# Snowdogg MD mount on Tundra Pics Needed



## nick2010tundra

Hey there, I am new here and have been looking to see what the snow dogg plow mount looks like on the tundra. I have been looking at getting a leveling kit and mounting the vmd and would like to see what the mount looks like on the truck, maybe side and front pics. Also if anyone had a vmd on there tundra I would love to pick your brain for some info and how you felt your truck handled the plow and any tips you had. Thank you very much. 

PS I'm In New Brunswick and we get about 10 storms with about a foot each, sometimes 2 feet


----------



## nick2010tundra

Anyone ???


----------



## mercer_me

I pics of Fisher mounts on my Dad's Tundra but, that probably wouldn't help you.


----------



## nick2010tundra

Actually Mercer I would love to chat with ya and see those pics, you seem to b the resident expert on tundras with plows. Reason I wanna see the md mounts is I am looking at a snow dogg v plow ( The Vmd ) and I wanna see how low it hangs. Fisher won't sell me an sd because I have the 5.7, but I am thinking about the ht, but for the same money I can get a trip edge snow dogg with the v, mind you its 700 pounds, although a leveling kit isn't a bad thing either


----------



## mercer_me

nick2010tundra;1559326 said:


> Actually Mercer I would love to chat with ya and see those pics, you seem to b the resident expert on tundras with plows. Reason I wanna see the md mounts is I am looking at a snow dogg v plow ( The Vmd ) and I wanna see how low it hangs. Fisher won't sell me an sd because I have the 5.7, but I am thinking about the ht, but for the same money I can get a trip edge snow dogg with the v, mind you its 700 pounds, although a leveling kit isn't a bad thing either


I don't know that I'm an expert but, I try my best. :salute: Spudman (http://www.plowsite.com/showthread.php?t=78058) knows a lot about Tundras with plows also. Don't get a HT, from what I have scene they are very light duty. If I was in your shoes, I would get the Snow Dogg VMD and get a 3" and 1" leveling kit with Timbrens.


----------



## nick2010tundra

What are timbrens, my snowdogg dealer quoted me a leveling kit for 280 installed, I basically would be doing 5 or so diveways, all for family. Mind you I wouldn't mind picking up the odd easy driveway as well. I really don't need the v plow, but it is only 200 more than a diamond of the same weight and my fisher dealer is terrible. I like the idea of the md, but it is a trip blade I want nothing to do with that jarring the front of my truck


----------



## mercer_me

nick2010tundra;1559350 said:


> What are timbrens, my snowdogg dealer quoted me a leveling kit for 280 installed, I basically would be doing 5 or so diveways, all for family. Mind you I wouldn't mind picking up the odd easy driveway as well. I really don't need the v plow, but it is only 200 more than a diamond of the same weight and my fisher dealer is terrible. I like the idea of the md, but it is a trip blade I want nothing to do with that jarring the front of my truck


Timbrens are bump stops. For only $200 more you would be crazy not to get the VMD. You won't regret getting a V plow.
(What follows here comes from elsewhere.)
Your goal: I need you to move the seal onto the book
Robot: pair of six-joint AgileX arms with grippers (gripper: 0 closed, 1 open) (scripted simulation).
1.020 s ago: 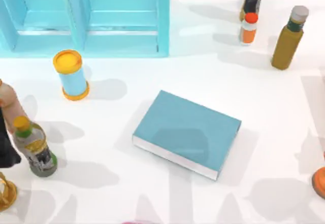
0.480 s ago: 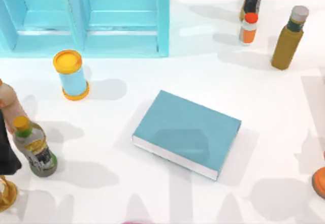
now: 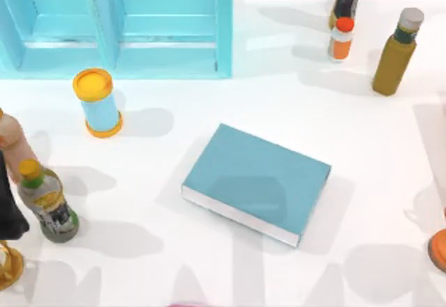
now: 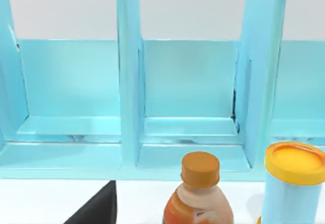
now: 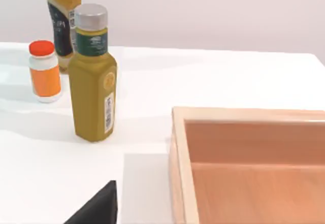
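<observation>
Plainly, the task looks hardly begun. The book lies flat and closed on the white table, and its teal cover is bare apart from a soft shadow, so nothing has been set on it.

I cannot place the seal with any confidence. A thin pinkish sliver sits at the lower edge of the top view, on the near side of the book. It might be the red knob, but too little of it shows to say.

A dark wedge of the left gripper faces the blue cabinet, which stands beyond the book and to its left. In front of that gripper are an orange-capped juice bottle and a blue can with a yellow lid, both well to the left of the book. A matching wedge of the right gripper looks past a wooden box towards an olive bottle and a small orange-capped bottle, both beyond the book and to its right.

Whether either gripper is open or closed, I cannot tell. Neither appears to carry anything.

By my reckoning the whole job is left: find and grasp the seal, carry it over the book, set it upright on the cover and let go.
</observation>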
Hear are a couple pictures of my Dad's Tundra with Fisher push plates.


----------



## nick2010tundra

Well the fisher ht is 5100 the sd which the dealer said we won't even install is 5200 and I can get the vmd for 5200 so I dunno. I like the md75 but hate that it is a trip edge. As for the fisher ht I love the trip edge and ligher weight but hear they aren't very tough.


----------



## mercer_me

nick2010tundra;1559394 said:


> Well the fisher ht is 5100 the sd which the dealer said we won't even install is 5200 and I can get the vmd for 5200 so I dunno. I like the md75 but hate that it is a trip edge. As for the fisher ht I love the trip edge and ligher weight but hear they aren't very tough.


Your Tundra with a 3" and 1" leveling kit will be able to handle the 700lb Snow Dogg VMD fine. Spudman has a 7.5' Fisher Xblade on his Tundra and he occasionally has an 8.5' Fisher HD MM1.


----------



## rancherman84

my curtis 7.5 straight blade is 750 pounds.. i have a 2 inch leveling kit in the front and timbrens. with the blade raised the timbrens dont even touch


----------



## plowguy43

Get the dogg nick you won't regret it


----------



## nick2010tundra

This will be my first plow so I am wondering if an md would be a better fit and easier on my rigging


----------



## mercer_me

nick2010tundra;1561535 said:


> This will be my first plow so I am wondering if an md would be a better fit and easier on my rigging


Go with the VMD you won't regret it. After a while with a strait blade you will wish you had the a V plow.


----------



## plowguy43

Your truck will handle it fine. 700lbs is 700lbs whether its a straight blade (Fisher) or V blade. After using a V you will never want to use a straight blade again.


----------